**Work instruction**. After finding the line with "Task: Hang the" in the entries below, copy that line and each one after it exactly, through the last line, and omit pictures.

======== Exercise materials

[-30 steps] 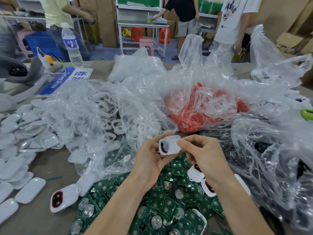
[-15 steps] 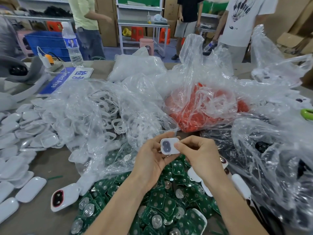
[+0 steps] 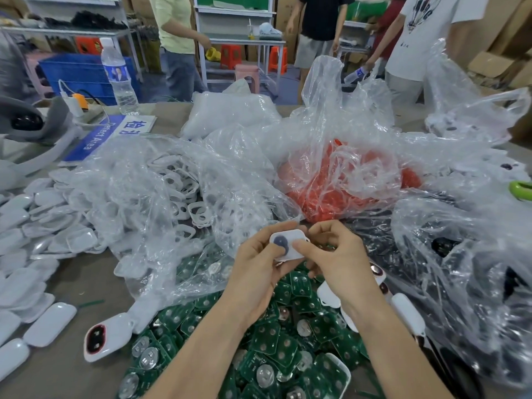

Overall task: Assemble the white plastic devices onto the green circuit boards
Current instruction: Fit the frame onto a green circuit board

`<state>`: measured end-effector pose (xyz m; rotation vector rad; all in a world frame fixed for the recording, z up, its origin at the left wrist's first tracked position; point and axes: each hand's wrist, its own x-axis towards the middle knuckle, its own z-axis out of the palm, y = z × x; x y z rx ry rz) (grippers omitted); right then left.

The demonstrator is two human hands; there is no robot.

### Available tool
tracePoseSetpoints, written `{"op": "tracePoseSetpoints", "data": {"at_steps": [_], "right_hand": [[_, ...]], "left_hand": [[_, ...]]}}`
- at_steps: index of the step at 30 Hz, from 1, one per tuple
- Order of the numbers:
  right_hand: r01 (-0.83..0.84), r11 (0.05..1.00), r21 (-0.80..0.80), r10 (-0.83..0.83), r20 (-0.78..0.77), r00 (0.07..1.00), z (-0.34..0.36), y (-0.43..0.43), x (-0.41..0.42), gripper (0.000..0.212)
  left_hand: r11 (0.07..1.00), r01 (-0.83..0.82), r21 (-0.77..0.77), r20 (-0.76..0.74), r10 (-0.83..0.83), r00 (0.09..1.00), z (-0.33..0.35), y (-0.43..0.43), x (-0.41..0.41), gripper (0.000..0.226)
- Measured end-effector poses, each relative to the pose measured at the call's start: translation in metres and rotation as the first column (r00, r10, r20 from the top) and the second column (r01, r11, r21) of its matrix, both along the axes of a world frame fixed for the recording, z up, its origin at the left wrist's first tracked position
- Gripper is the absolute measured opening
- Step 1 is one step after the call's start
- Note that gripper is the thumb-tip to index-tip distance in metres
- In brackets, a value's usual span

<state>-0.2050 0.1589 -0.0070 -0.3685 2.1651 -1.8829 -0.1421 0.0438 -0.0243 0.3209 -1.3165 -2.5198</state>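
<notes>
Head view — white device in a shared pinch — left grip, right grip.

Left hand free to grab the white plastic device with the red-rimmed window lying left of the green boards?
Probably not yet: the left hand grips the small white plastic casing with the right hand. The red-rimmed white device itself lies uncovered.

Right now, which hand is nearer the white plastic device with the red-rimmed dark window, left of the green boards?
Left. The left hand, gripping another casing, is up-right of the white device; the right hand is farther right.
</notes>
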Motion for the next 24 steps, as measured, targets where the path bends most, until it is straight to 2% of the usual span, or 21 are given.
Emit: {"op": "tracePoseSetpoints", "data": {"at_steps": [3,5,8,12,14,16,18,20,22,24], "right_hand": [[-0.05,0.998,-0.045,0.053,0.058,0.997,0.0,0.002,-0.001,0.02],[-0.044,0.999,0.024,0.044,0.008,0.999,-0.001,0.004,-0.003,0.017],[-0.027,0.988,0.15,0.045,-0.114,0.992,-0.002,0.006,-0.005,0.009],[-0.099,0.955,0.279,0.158,-0.196,0.968,0.002,0.007,-0.007,0.005],[-0.177,0.922,0.343,0.246,-0.17,0.954,0.01,0.013,-0.012,0.001],[-0.233,0.912,0.338,0.289,-0.125,0.949,0.027,0.029,-0.028,0.002],[-0.101,0.943,0.317,0.167,-0.187,0.968,0.048,0.054,-0.063,0.005],[0.177,0.941,0.289,-0.076,-0.329,0.941,0.07,0.083,-0.115,0.01],[0.41,0.856,0.314,-0.263,-0.419,0.869,0.085,0.11,-0.169,0.009],[0.495,0.725,0.48,-0.277,-0.455,0.847,0.09,0.129,-0.21,0.014]], "left_hand": [[1.0,0.026,0.009,-0.012,-0.025,1.0,-0.001,0.0,0.0,0.033],[0.999,0.031,-0.022,0.01,-0.031,0.999,-0.002,-0.001,0.0,0.032],[0.982,0.025,-0.185,0.093,-0.008,0.996,-0.004,-0.001,0.002,0.029],[0.93,0.051,-0.364,0.151,0.005,0.989,-0.008,0.002,0.003,0.024],[0.93,0.067,-0.362,0.186,0.002,0.983,-0.009,0.002,0.003,0.025],[0.954,0.073,-0.29,0.208,-0.012,0.978,-0.011,0.002,0.003,0.025],[0.98,0.075,-0.187,0.212,-0.034,0.977,-0.011,0.002,0.002,0.025],[0.993,0.068,-0.092,0.214,-0.047,0.976,-0.011,0.001,0.0,0.026],[0.998,0.064,-0.01,0.221,-0.06,0.973,-0.01,-0.001,-0.002,0.027],[0.995,0.074,0.072,0.22,-0.088,0.972,-0.009,-0.003,-0.003,0.029]]}}
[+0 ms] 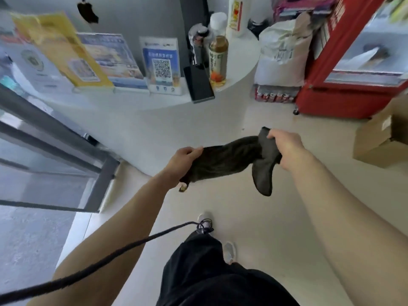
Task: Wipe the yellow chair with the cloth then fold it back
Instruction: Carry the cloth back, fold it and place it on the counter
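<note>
While I look down from the head camera, both hands are out in front of me above the pale floor (254, 206), with the dark cloth (229, 161) stretched between them in the air. My left hand (184, 161) is closed around one bunched end of the cloth, thumb on top, and a small tag hangs just below that grip. My right hand (286, 149) is clenched on the other end, where a loose flap of the fabric droops down under the fist. The middle of the cloth sags slightly and touches nothing else.

Ahead of the hands curves a white counter (132, 102). On it stand a yellow sign (64, 49), a blue QR-code stand (162, 67), a black phone (198, 85) and a bottle of amber drink (218, 60). To the right of the counter sit a white sack (282, 54) and a red cooler (344, 69), with a cardboard box (379, 140) near the right edge. Below me I can see black trousers (209, 272), two pale shoes, and a black strap (99, 263) crossing my left forearm.
</note>
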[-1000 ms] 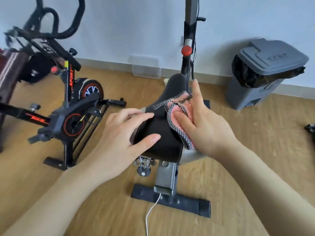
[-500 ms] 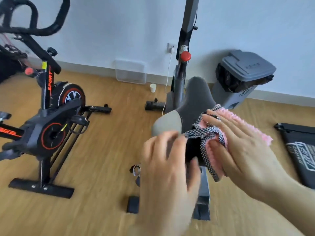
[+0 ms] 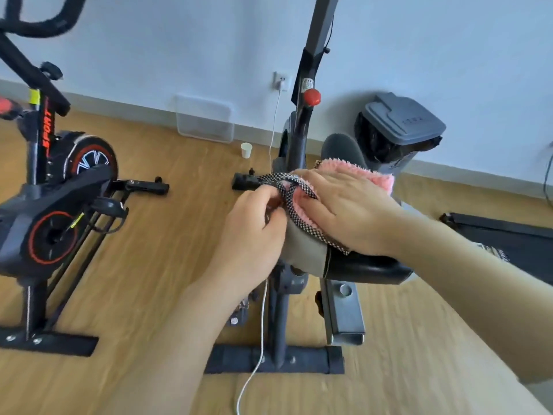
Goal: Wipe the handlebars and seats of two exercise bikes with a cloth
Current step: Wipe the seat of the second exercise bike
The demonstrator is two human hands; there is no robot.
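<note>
The left hand [image 3: 254, 232] has shifted off the seat [image 3: 368, 266]; its grip now pinches the cloth [image 3: 359, 175] edge beside the right hand [image 3: 350, 214], which presses flat, released. Seat wiping appears unfinished.

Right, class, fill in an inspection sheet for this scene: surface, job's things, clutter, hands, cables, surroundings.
Surface: wood floor.
Job's things: pink cloth on near bike seat; second bike at left.
Clutter: cup, clear tub, bin by the wall.
Hands: right hand flat on cloth; left hand pinches its checked edge.
Cables: white cable below socket, past near bike.
Surroundings: white wall; flat black object at right.
</note>
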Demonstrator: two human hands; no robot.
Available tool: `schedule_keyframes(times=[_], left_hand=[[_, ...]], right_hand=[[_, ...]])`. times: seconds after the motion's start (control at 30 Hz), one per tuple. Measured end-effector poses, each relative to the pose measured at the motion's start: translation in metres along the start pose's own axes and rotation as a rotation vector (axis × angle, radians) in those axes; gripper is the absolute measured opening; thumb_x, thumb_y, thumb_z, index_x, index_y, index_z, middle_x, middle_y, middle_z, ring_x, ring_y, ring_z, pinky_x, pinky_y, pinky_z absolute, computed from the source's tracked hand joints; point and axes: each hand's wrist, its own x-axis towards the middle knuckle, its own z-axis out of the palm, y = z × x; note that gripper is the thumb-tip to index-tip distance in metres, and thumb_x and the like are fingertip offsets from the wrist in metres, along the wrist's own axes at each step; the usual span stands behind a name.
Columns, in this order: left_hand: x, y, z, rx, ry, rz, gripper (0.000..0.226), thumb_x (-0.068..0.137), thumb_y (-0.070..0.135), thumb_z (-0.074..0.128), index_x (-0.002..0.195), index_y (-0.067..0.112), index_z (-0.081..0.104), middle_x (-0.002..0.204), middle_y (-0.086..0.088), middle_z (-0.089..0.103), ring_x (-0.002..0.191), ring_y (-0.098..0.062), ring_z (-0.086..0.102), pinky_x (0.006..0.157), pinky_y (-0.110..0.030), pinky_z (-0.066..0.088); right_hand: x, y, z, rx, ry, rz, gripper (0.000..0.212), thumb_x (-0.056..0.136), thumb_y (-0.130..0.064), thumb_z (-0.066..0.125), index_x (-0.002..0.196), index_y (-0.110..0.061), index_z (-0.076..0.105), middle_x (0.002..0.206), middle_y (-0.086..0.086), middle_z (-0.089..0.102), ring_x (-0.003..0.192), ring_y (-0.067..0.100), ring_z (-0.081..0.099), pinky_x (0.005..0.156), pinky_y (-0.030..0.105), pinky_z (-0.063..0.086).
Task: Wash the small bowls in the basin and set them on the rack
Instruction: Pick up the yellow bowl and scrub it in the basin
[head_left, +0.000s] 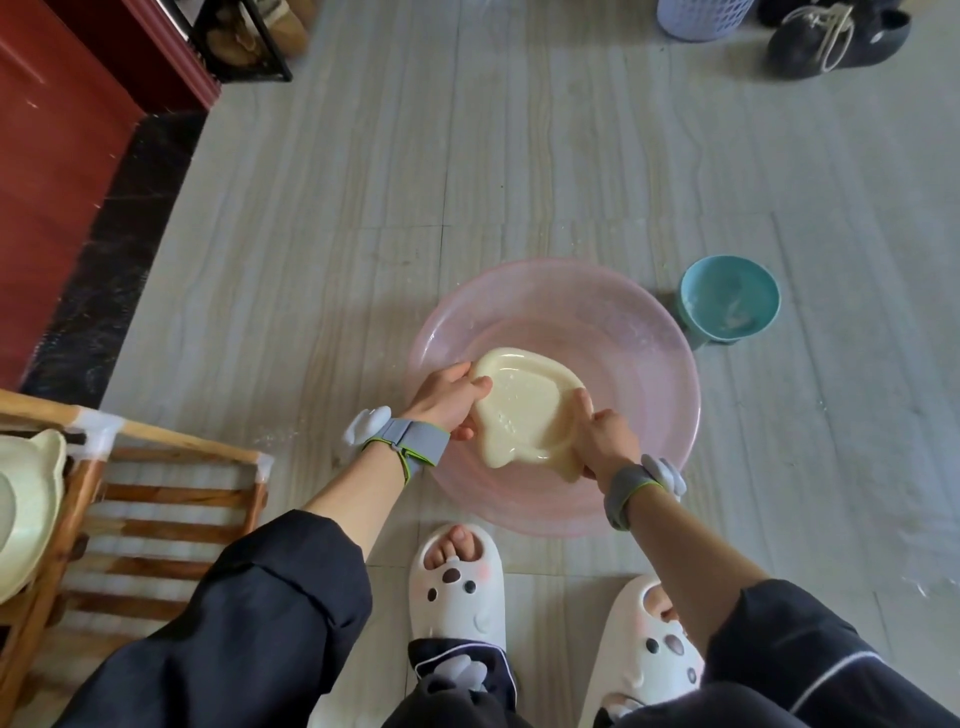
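A cream, animal-shaped shallow bowl is held tilted over the pink translucent basin on the floor. My left hand grips its left rim, thumb over the edge. On the lower right rim, my right hand is clamped with its thumb inside the bowl. A teal bowl with white residue stands upright on the floor, just right of the basin. The wooden slatted rack is at the lower left, and a pale green eared bowl rests on its left end.
My feet in white animal-face slippers stand close to the basin's near rim. A red wall with a dark base runs along the left. Black shoes and a lilac basket sit far back right on the tiled floor.
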Motion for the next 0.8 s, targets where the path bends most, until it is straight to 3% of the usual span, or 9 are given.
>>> schedule_keyframes(times=[0.13, 0.23, 0.3, 0.37, 0.47, 0.53, 0.63, 0.73, 0.8], left_hand=[[-0.006, 0.004, 0.012, 0.066, -0.006, 0.086, 0.028, 0.094, 0.026, 0.056, 0.120, 0.037, 0.059, 0.093, 0.001, 0.063, 0.057, -0.018, 0.050, 0.049, -0.025, 0.049], [0.001, 0.003, 0.016, 0.097, 0.085, 0.129, 0.031, 0.095, 0.027, 0.055, 0.124, 0.030, 0.061, 0.107, 0.000, 0.065, 0.057, -0.020, 0.052, 0.055, -0.027, 0.050], [0.003, 0.004, 0.013, 0.130, 0.136, 0.151, 0.032, 0.089, 0.035, 0.055, 0.119, 0.032, 0.064, 0.109, 0.000, 0.067, 0.060, -0.025, 0.053, 0.062, -0.030, 0.050], [0.002, 0.005, 0.012, 0.147, 0.165, 0.162, 0.038, 0.078, 0.045, 0.052, 0.112, 0.035, 0.065, 0.107, -0.001, 0.069, 0.074, -0.031, 0.060, 0.074, -0.038, 0.055], [0.000, 0.007, 0.015, 0.128, 0.206, 0.157, 0.039, 0.079, 0.045, 0.051, 0.114, 0.034, 0.063, 0.106, 0.001, 0.067, 0.094, -0.038, 0.066, 0.085, -0.049, 0.056], [-0.003, 0.011, 0.019, 0.102, 0.239, 0.164, 0.036, 0.086, 0.042, 0.052, 0.120, 0.033, 0.060, 0.107, 0.001, 0.065, 0.095, -0.040, 0.066, 0.086, -0.051, 0.055], [-0.006, 0.014, 0.023, 0.115, 0.264, 0.192, 0.035, 0.088, 0.041, 0.052, 0.120, 0.033, 0.059, 0.109, 0.002, 0.066, 0.095, -0.037, 0.065, 0.085, -0.049, 0.056], [-0.006, 0.011, 0.018, 0.144, 0.204, 0.171, 0.034, 0.091, 0.037, 0.053, 0.123, 0.032, 0.059, 0.112, -0.002, 0.067, 0.093, -0.035, 0.064, 0.081, -0.044, 0.056], [-0.007, 0.008, 0.013, 0.130, 0.139, 0.162, 0.029, 0.094, 0.032, 0.055, 0.123, 0.032, 0.061, 0.108, -0.001, 0.066, 0.076, -0.028, 0.060, 0.067, -0.033, 0.051]], right_hand=[[0.001, 0.000, -0.001, -0.036, -0.003, 0.008, 0.079, 0.077, -0.085, 0.033, 0.110, -0.016, 0.053, 0.096, 0.011, 0.068, 0.080, 0.034, 0.066, 0.081, 0.045, 0.058], [0.003, -0.004, 0.002, 0.017, 0.009, -0.045, 0.060, 0.094, -0.060, 0.036, 0.121, -0.008, 0.051, 0.104, 0.013, 0.063, 0.092, 0.037, 0.062, 0.087, 0.049, 0.055], [0.000, -0.005, 0.005, 0.143, -0.028, -0.089, 0.041, 0.099, -0.033, 0.042, 0.127, -0.003, 0.048, 0.100, 0.007, 0.058, 0.094, 0.031, 0.059, 0.085, 0.043, 0.052], [-0.001, -0.005, 0.008, 0.334, -0.076, -0.094, 0.038, 0.095, -0.009, 0.044, 0.132, -0.003, 0.046, 0.097, 0.003, 0.056, 0.094, 0.026, 0.057, 0.080, 0.039, 0.051], [-0.009, -0.005, 0.012, 0.591, -0.139, -0.052, 0.039, 0.086, 0.006, 0.056, 0.122, -0.009, 0.052, 0.104, 0.009, 0.060, 0.088, 0.024, 0.061, 0.069, 0.036, 0.053], [-0.017, -0.008, 0.016, 0.673, -0.240, -0.026, 0.045, 0.080, -0.003, 0.075, 0.114, -0.017, 0.048, 0.107, 0.006, 0.060, 0.089, 0.021, 0.062, 0.067, 0.035, 0.051], [-0.021, -0.006, 0.020, 0.625, -0.272, -0.023, 0.077, 0.071, -0.032, 0.089, 0.125, -0.021, 0.035, 0.115, -0.003, 0.056, 0.102, 0.018, 0.064, 0.075, 0.036, 0.057], [-0.014, 0.001, 0.014, 0.292, -0.073, -0.071, 0.074, 0.067, -0.063, 0.080, 0.114, -0.016, 0.046, 0.103, -0.001, 0.063, 0.094, 0.021, 0.066, 0.080, 0.042, 0.059], [-0.010, 0.004, 0.006, 0.158, 0.067, -0.082, 0.058, 0.082, -0.068, 0.061, 0.099, -0.013, 0.056, 0.087, 0.003, 0.065, 0.086, 0.027, 0.065, 0.082, 0.043, 0.056]])
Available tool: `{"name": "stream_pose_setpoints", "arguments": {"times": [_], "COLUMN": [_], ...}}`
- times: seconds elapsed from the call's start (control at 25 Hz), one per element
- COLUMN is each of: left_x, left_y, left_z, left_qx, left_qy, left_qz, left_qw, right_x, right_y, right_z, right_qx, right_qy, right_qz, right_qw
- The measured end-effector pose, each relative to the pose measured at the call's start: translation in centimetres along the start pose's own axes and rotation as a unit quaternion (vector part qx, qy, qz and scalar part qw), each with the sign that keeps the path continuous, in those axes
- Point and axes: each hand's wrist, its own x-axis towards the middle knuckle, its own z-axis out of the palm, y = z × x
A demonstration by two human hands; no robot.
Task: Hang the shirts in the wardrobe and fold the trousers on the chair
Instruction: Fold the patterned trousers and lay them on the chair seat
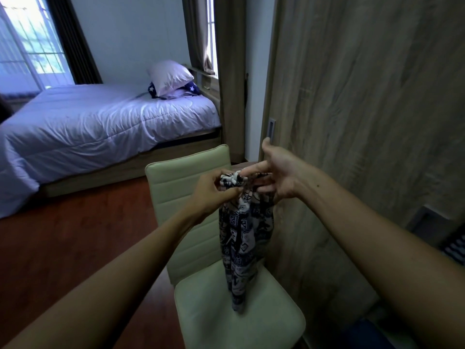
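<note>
Two bare hands meet above a pale cream chair [176, 182], seen from the head view, and between them hangs a pair of blue-and-white patterned trousers [241, 238]. The left hand [211, 190] has its fingers [218, 175] curled tight and pinches the bunched top of the cloth. The right hand [279, 177] is spread wide, thumb raised, its straight forefinger touching the same bunch while the other fingers lie stretched out behind the fabric; whether a band of the cloth is draped over them I cannot tell. From that gathered top the trousers drop in a narrow, crumpled column in front of the chair back, and their lower end rests on the chair seat near its middle. Just beside the chair on the right stands a tall wood-grain wardrobe door [364, 109] with a small recessed handle [271, 127] just above the right thumb. Farther back on the left a bed [88, 127] with a rumpled pale cover carries a pillow [171, 76] at its head, and reddish wooden floor [63, 248] runs between bed and chair.
</note>
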Motion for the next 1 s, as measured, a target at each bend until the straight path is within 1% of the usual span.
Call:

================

**Solution for this task**.
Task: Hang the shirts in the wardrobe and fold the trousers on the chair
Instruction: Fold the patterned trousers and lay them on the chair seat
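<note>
Two bare hands meet above a pale cream chair [176, 182], seen from the head view, and between them hangs a pair of blue-and-white patterned trousers [241, 238]. The left hand [211, 190] has its fingers [218, 175] curled tight and pinches the bunched top of the cloth. The right hand [279, 177] is spread wide, thumb raised, its straight forefinger touching the same bunch while the other fingers lie stretched out behind the fabric; whether a band of the cloth is draped over them I cannot tell. From that gathered top the trousers drop in a narrow, crumpled column in front of the chair back, and their lower end rests on the chair seat near its middle. Just beside the chair on the right stands a tall wood-grain wardrobe door [364, 109] with a small recessed handle [271, 127] just above the right thumb. Farther back on the left a bed [88, 127] with a rumpled pale cover carries a pillow [171, 76] at its head, and reddish wooden floor [63, 248] runs between bed and chair.
</note>
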Motion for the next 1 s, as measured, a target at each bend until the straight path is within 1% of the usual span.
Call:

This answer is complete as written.